STEPHANOPOULOS: Is that true?
CLINTON: It is. It is true. And, you know, I believe that our government failed. We obviously didn't have a lot of good options. It moved very quickly. It was a difficult, terrible genocide to try to get our arms around and to do something to try to stem or prevent. It didn't happen, and that is something that the president has apologized for, and I think that for me, it was one of the most poignant and difficult experiences, when I met with Rwandan refugees in Kampala, Uganda, shortly after the genocide ended, and I personally apologized to women whose arms had been hacked off, who had seen their husbands and their children murdered before their very eyes and were at the bottom of piles of bodies.
And then when I was able to go to Rwanda and be part of expressing our deep regrets, because we didn't speak out adequately enough, and we certainly didn't take action.
STEPHANOPOULOS: You called President Pervez Musharraf of Pakistan an unreliable ally. Should he step down?

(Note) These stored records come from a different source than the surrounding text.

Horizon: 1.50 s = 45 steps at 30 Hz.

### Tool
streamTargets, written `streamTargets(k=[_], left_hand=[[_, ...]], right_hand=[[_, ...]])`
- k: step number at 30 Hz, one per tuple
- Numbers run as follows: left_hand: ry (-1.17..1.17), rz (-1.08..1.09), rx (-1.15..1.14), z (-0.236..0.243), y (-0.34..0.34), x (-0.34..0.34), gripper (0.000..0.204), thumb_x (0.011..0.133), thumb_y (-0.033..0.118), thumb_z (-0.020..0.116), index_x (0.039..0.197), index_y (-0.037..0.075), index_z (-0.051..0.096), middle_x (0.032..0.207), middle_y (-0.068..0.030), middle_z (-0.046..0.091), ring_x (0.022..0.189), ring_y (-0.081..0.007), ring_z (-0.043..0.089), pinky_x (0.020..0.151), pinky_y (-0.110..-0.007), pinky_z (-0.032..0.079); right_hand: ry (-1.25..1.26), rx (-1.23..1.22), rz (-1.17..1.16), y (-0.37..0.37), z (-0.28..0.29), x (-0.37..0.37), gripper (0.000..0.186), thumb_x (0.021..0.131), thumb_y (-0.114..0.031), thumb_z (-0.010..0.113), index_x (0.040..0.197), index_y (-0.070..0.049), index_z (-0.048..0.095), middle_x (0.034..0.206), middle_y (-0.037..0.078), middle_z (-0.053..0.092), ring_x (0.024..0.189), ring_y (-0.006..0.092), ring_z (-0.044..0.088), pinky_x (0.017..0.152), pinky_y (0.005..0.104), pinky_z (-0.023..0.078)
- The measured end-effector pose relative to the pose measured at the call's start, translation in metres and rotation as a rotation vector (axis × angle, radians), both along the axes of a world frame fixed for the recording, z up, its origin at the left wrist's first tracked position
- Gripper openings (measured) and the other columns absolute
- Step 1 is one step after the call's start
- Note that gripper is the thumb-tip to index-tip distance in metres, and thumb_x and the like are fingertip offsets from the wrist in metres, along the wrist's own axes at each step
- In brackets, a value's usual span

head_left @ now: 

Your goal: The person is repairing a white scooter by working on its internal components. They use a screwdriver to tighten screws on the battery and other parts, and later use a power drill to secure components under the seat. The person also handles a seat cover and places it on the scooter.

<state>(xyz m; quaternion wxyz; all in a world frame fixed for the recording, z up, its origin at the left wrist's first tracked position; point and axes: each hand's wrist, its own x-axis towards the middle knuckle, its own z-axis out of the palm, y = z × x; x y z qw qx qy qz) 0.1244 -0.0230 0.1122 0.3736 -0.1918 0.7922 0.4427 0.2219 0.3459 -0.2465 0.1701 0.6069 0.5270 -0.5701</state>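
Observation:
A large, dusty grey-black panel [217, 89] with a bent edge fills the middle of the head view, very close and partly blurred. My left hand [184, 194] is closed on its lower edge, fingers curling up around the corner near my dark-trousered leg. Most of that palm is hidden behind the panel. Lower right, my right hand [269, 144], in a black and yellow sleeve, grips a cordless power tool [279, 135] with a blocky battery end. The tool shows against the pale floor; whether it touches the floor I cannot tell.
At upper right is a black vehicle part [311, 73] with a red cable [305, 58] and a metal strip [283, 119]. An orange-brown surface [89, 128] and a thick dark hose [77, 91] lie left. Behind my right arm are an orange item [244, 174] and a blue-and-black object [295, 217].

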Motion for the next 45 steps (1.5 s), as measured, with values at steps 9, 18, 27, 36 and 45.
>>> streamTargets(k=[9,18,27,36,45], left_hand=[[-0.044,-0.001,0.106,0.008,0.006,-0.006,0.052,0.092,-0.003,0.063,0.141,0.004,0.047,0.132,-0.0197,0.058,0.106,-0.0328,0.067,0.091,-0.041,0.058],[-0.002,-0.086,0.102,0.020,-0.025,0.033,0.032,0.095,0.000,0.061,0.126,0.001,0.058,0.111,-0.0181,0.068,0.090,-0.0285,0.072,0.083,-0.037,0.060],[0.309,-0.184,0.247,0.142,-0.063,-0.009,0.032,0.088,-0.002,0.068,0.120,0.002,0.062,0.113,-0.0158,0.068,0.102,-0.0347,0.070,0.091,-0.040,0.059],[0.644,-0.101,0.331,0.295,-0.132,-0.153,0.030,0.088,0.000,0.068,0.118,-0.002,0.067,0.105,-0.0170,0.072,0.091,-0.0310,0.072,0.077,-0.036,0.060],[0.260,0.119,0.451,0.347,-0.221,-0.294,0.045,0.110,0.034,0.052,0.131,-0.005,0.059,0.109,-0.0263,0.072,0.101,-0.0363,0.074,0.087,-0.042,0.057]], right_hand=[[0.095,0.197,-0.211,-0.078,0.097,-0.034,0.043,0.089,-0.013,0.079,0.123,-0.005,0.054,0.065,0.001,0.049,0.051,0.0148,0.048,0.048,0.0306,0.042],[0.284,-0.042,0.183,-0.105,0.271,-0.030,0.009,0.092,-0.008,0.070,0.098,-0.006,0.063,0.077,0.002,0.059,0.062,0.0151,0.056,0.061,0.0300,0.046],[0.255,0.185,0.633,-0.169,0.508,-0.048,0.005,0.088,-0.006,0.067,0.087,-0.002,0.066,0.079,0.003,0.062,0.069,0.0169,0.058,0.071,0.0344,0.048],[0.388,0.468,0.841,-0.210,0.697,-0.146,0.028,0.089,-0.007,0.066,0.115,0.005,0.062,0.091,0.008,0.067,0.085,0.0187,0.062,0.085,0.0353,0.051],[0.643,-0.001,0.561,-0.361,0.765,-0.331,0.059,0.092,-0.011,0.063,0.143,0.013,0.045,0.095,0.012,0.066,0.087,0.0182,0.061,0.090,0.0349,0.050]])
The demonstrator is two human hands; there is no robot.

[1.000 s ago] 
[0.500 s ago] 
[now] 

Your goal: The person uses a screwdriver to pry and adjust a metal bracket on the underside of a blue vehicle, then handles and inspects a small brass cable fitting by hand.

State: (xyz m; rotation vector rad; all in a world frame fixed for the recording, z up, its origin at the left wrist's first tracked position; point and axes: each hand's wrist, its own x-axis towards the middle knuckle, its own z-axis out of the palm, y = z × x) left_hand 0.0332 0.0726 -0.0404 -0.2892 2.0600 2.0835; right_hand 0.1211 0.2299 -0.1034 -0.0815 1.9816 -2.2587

CLINTON: I'm not calling for him to step down. I'm calling for him, number one, to agree with an independent investigation of Benazir Bhutto's death. I am calling on him to hold free and fair elections with independent monitors. I believe that it will take a little time to get that ready, because Benazir's party will have to choose a successor leader...

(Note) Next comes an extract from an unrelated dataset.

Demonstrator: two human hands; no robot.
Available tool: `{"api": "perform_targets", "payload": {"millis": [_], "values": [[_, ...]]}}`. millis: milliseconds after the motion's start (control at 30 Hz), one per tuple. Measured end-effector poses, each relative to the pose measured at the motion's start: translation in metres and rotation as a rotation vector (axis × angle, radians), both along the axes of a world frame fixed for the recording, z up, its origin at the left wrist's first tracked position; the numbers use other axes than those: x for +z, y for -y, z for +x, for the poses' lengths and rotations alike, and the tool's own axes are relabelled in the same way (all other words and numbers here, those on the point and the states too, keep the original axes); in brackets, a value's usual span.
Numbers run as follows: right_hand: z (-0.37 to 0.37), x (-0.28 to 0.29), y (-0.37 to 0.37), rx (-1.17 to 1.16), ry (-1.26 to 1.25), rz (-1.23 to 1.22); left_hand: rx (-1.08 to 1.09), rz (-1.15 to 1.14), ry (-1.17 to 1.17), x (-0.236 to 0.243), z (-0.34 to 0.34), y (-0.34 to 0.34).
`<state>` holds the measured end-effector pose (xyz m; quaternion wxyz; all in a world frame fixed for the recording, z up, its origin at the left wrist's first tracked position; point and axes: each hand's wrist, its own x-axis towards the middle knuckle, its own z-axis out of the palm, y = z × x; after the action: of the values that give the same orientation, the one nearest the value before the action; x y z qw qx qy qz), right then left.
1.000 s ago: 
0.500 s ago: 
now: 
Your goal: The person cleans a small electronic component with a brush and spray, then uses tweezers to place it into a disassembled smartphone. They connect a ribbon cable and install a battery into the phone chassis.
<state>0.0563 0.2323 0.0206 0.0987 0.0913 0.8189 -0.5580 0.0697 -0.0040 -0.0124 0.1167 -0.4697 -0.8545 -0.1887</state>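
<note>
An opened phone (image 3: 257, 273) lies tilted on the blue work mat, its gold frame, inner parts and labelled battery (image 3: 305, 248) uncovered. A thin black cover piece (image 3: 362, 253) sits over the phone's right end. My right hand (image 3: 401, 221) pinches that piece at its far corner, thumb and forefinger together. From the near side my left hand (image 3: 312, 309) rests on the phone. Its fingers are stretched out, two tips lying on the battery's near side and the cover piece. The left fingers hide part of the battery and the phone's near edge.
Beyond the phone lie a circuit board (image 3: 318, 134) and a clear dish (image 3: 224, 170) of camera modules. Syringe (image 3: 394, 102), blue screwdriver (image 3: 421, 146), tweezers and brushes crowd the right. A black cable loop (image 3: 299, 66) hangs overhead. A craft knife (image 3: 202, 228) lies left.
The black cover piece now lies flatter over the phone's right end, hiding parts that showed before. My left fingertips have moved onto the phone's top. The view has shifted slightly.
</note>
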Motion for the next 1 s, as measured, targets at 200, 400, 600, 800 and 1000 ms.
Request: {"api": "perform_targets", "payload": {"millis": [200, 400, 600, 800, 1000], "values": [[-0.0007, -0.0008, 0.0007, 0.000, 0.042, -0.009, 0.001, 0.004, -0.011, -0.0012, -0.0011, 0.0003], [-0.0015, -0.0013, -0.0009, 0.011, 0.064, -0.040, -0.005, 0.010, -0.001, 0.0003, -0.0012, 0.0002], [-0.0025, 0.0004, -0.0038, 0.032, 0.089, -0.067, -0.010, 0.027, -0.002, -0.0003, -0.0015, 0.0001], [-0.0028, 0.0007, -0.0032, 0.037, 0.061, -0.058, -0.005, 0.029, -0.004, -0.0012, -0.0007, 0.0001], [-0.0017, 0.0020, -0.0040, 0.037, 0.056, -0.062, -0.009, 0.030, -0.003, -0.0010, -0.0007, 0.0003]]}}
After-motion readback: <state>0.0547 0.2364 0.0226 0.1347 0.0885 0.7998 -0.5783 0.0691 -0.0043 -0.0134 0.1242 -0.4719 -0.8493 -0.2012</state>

STEPHANOPOULOS: So we don't need the elections on the 8th?
CLINTON: Well, I think it will be very difficult to have a real election. You know, Nawaz Sharif has said he's not going to compete. The PPP is in disarray with Benazir's assassination. He could be the only person on the ballot. I don't think that's a real election.

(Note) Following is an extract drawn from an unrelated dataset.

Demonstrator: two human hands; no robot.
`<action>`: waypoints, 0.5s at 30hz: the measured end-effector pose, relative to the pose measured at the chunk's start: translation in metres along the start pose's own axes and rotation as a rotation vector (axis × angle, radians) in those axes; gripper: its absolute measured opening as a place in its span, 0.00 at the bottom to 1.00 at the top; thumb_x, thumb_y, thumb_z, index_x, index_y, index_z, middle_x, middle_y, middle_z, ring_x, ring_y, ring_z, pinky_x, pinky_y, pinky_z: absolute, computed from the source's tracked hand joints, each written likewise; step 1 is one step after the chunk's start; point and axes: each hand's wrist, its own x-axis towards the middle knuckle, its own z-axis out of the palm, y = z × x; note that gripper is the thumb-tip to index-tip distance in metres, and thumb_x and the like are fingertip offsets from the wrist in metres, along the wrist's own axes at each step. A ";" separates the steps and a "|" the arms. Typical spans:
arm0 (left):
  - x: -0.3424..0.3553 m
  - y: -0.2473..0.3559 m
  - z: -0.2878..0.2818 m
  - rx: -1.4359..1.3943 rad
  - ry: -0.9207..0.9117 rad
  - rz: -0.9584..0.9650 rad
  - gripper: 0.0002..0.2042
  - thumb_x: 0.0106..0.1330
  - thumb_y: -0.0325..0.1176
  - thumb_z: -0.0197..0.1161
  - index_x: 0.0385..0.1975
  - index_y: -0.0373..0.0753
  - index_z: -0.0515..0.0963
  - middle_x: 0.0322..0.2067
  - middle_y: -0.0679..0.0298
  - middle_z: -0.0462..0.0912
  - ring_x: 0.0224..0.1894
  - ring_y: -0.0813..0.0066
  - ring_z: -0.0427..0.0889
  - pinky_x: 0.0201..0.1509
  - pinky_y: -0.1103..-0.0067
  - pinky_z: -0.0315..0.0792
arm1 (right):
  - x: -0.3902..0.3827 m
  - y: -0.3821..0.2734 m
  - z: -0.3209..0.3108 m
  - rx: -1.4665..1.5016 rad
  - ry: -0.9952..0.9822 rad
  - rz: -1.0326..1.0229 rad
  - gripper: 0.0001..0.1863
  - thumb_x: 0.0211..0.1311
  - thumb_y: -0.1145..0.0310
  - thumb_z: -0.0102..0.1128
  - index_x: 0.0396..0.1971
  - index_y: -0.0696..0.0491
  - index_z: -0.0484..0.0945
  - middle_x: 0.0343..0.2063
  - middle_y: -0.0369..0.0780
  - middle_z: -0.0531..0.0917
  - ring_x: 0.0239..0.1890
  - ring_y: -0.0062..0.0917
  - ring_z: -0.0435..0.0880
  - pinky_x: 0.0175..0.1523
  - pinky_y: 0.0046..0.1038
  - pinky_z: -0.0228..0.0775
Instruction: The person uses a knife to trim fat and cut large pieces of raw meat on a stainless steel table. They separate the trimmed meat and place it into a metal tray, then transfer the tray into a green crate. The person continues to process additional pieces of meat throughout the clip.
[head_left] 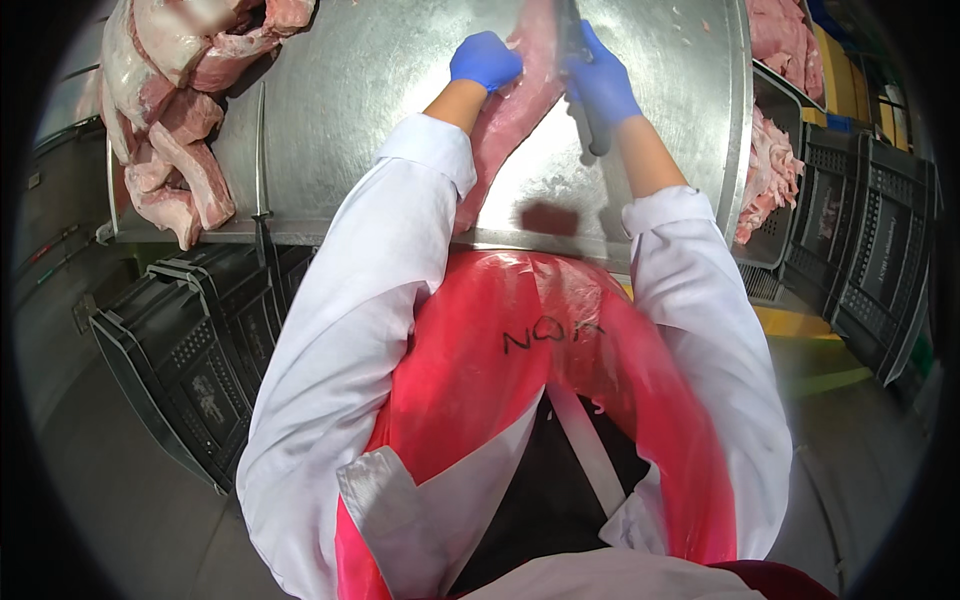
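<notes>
A long strip of pale pink meat point(512, 120), which looks like pork loin, lies lengthwise on the metal table point(370, 60). Its far end runs out of the picture. My left hand point(486, 62), in a blue glove, is closed at the strip's left edge with the fingers curled against it. On the other side my right hand point(603, 82), gloved too, wraps round the handle of a knife point(598, 140). The blade points away from me along the right side of the meat, and its tip is cut off by the upper edge.
A pile of larger meat cuts point(165, 120) covers the table's left end. A sharpening steel point(262, 160) lies beside it, its dark handle over the near edge. Meat pieces fill containers point(772, 175) at right. Black crates point(190, 360) stand left and right point(850, 220).
</notes>
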 end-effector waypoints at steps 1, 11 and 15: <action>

STEPHANOPOULOS: Are we getting to the point, as the United States faced back in 1979, when we stood behind a leader who doesn't have the trust of his people, for too long?
CLINTON: Well, that's very possible. We don't know. We know that there is a very strong, pro-democracy, anti-Musharraf movement.
You know, when you have people demonstrating in the streets who are wearing coats and ties, you know, those are the people we should be standing with, the civil society, the middle class of Pakistan, that at this point, if Musharraf were to step down, who would take his place? How would that ever be worked out? This is not a country that has a history of peaceful succession.
This is an opportunity for President Musharraf to step up and actually fulfill many of the words and promises that he's made to me and to many others over the course of a number of years.
STEPHANOPOULOS: On the issue of experience, Barack Obama's taken to quoting Bill Clinton, 1992.
STEPHANOPOULOS: Is Barack Obama as qualified for the White House now as Bill Clinton was then?
CLINTON: Well, you know, by the time Bill ran, he was the senior most serving governor in America, and he'd had tough elections every two years, and then two more after that.
But I'm running on my own qualifications and experience.
STEPHANOPOULOS: So the answer is no?
CLINTON: Well, I am going to let voters make that decision, because ultimately, voters are trying to weigh each and every one of us.
What people know about me is that I've been vetted and I've been tested. I've been on the receiving end of a lot of Republican incoming fire for 16 years, and I have, much to their dismay, survived and thrived. I don't think that...
STEPHANOPOULOS: And he hasn't yet.
CLINTON: I think I'm talking about what I've been through, and I don't think there's much doubt that I'm ready to go the distance.
CLINTON: You know, I have all of this support from officeholders in so-called red states. Now, they might like me personally, but they're not on suicide missions. They have assessed the field, and they have concluded, as Governor Strickland has said, I am the person who can win Ohio. I am the person best ready to run a winning campaign and to be the best president for America.